Bahr et al. highlight the treatment challenges when two common unwanted bedfellows co-exist, namely insomnia and sleep apnoea. It is clear that when insomnia, which is characterised by cortical hyperarousal, combines with sleep disordered breathing there are additive or potentially synergistic adverse consequences (17–19). The goal remains to better understand the specific causes of each and different phenotypic presentations so that therapies can be tailored accordingly.

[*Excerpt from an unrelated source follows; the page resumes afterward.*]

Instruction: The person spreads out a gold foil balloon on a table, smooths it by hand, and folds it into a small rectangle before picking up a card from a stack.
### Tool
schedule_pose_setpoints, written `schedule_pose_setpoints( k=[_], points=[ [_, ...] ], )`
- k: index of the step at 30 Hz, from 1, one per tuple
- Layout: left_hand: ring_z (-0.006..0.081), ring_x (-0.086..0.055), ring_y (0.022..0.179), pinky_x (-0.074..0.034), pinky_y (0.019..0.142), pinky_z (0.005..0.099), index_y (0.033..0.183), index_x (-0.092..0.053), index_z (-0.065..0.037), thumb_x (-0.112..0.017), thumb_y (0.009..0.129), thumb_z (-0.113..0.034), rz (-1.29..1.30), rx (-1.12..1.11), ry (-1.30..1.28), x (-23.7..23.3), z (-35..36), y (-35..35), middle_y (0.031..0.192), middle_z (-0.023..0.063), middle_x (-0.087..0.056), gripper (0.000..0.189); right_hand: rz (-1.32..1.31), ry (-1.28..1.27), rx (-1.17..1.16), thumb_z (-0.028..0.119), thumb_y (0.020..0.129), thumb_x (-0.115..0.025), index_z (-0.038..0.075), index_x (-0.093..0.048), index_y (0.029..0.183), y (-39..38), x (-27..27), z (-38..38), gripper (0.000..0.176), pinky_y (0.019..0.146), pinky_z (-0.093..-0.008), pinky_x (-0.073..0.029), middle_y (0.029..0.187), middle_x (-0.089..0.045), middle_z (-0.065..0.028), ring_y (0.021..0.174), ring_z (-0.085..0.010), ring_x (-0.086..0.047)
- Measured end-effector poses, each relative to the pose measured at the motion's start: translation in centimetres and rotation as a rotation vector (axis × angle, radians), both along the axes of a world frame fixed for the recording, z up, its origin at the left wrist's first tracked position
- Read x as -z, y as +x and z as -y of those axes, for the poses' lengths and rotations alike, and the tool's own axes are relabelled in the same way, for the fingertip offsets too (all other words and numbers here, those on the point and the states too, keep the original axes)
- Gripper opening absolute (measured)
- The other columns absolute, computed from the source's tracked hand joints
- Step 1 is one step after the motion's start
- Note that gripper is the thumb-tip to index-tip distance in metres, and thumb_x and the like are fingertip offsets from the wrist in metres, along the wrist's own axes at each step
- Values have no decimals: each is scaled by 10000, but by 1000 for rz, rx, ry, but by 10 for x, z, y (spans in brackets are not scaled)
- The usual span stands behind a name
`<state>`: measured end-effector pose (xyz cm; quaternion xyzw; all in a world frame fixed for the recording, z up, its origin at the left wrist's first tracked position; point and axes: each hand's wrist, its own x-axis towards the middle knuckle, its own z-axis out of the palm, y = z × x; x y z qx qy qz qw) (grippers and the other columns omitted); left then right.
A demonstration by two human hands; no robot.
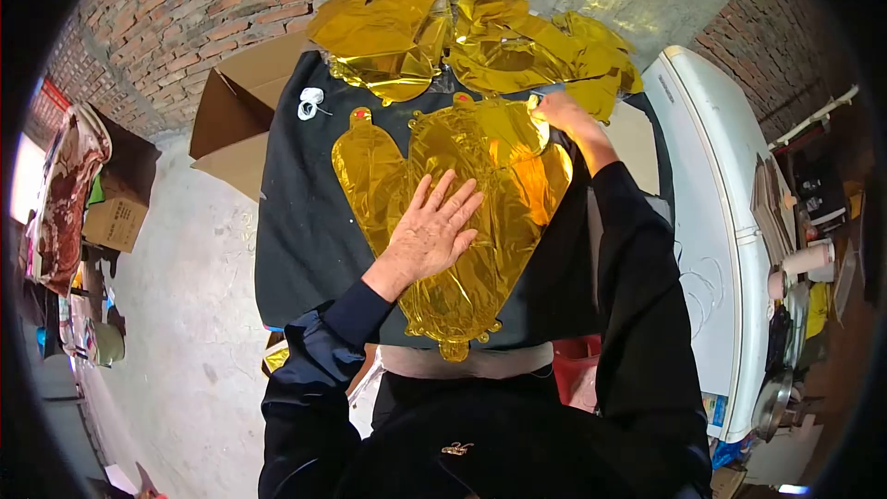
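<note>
Flat gold foil sheets shaped like uninflated balloons (453, 286) lie overlapping on a black cloth-covered table (305, 249). My left hand (432, 229) rests palm down on the foil near its middle, fingers spread. At the upper right of these sheets my right hand (559, 114) has its fingers closed on the edge of the gold foil, which is lifted and bent there. Small tabs stick out at the foil's bottom end, close to the table's front edge.
More crumpled gold foil (388, 32) lies along the table's far edge. A roll of white string (311, 102) sits at the upper left. An open cardboard box (249, 111) stands left of the table, a white appliance (711, 222) right. A brick wall (212, 9) is behind.
</note>
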<state>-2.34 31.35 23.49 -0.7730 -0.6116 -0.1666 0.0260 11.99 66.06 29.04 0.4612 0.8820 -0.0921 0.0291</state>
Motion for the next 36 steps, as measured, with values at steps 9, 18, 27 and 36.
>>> schedule_pose_setpoints(
  k=[9, 18, 27, 36],
  points=[
    [399, -191, 1560, -104, 1266, 590, 1587, -392, -162, -453, 1051, -436, -36, -32, 1, -2, 1, 1, 1666, 48, -340, 605, -569, -736, -108, 332, 946, -665, 12, -691, 901, -33, -48, 29, 324, 614, -301, -530, 826, -716, -132, 667, -196, -684],
    [397, -193, 1561, -98, 1268, 588, 1591, -389, -164, -457, 1049, -434, -30, -32, -12, -3, 2, 1, 1667, 43, -341, 609, -340, -87, -22, 368, 937, -708, 46, -629, 926, -15, -4, 16, 332, 661, -376, -513, 931, -727, -140, 761, -256, -688],
    [397, -196, 1559, -96, 1268, 588, 1589, -390, -161, -471, 1042, -438, -30, -32, -7, -3, 2, 1, 1666, 49, -341, 618, -91, 205, 32, 322, 823, -776, 61, -668, 952, -3, 19, 36, 311, 856, -491, -519, 1000, -727, -188, 1015, -395, -672],
    [398, -197, 1558, -98, 1269, 587, 1591, -385, -161, -441, 1053, -450, -31, -31, -4, -2, 1, 1, 1664, 50, -343, 613, -209, -114, -80, 306, 896, -728, 27, -631, 945, -26, -6, 55, 300, 736, -391, -525, 926, -726, -145, 912, -284, -705]
  ],
)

In the final original research contribution in this series, D' Rozario et al. highlight the shortcomings of sleep study parameters using gold standard polysomnography to accurately identify neurobehavioural dysfunction. Indeed, there is currently no standardised neuropsychological test battery to assess daytime dysfunction which can be administered in a timely manner in a sleep laboratory setting. The 30 min computerised test battery that they developed was used to examine neurobehavioural function in over 200 people with untreated sleep apnoea versus a control group of 50 healthy participants. People with OSA had impaired neurobehavioural performance in all domains. Consistent with previous findings, polysomnography disease severity measures were only weakly associated with performance. The authors conclude that the test battery provides a sensitive method of assessing daytime dysfunction in patients with sleep apnoea. Nonetheless, there remains a need to further test and develop instruments to assess cognition, attention, alertness, short-term and long- term memory and executive function in the context of sleep disruption (20–23). There is increasing evidence that a possible gender—specific dimension of sleep disordered breathing should also be taken into account (20, 24–26).

In summary, there may be important bidirectional relationships between sleep disruption/sleep disordered breathing and a range of disorders that adversely affect brain/CNS function. Sophisticated approaches to better understand these links are required along with simple, accurate testing tools that can be used in the clinical setting to inform treatment decision making. This will then facilitate targeted strategies to improve sleep disruption/sleep disordered breathing across a range of CNS/brain disorders. This approach has the potential to also reduce the numerous shared disease consequences which often coexist in people who have sleep disordered breathing and a CNS/brain disorder. Given the increasing rates of sleep apnoea and disorders of the CNS/brain and considerable gaps in knowledge and treatment, these topics remain research priorities.

Author Contributions

Both HG and DE drafted and revised the manuscript and gave approval for publication of this manuscript.

Conflict of Interest Statement

DE has received research grants from Bayer, Apnimed and has a Cooperative Research Centre (CRC)-P grant, a collaboration between the Australian Government, Academia and Industry (Industry partner Oventus Medical). The remaining author declares that the research was conducted in the absence of any commercial or financial relationships that could be construed as a potential conflict of interest.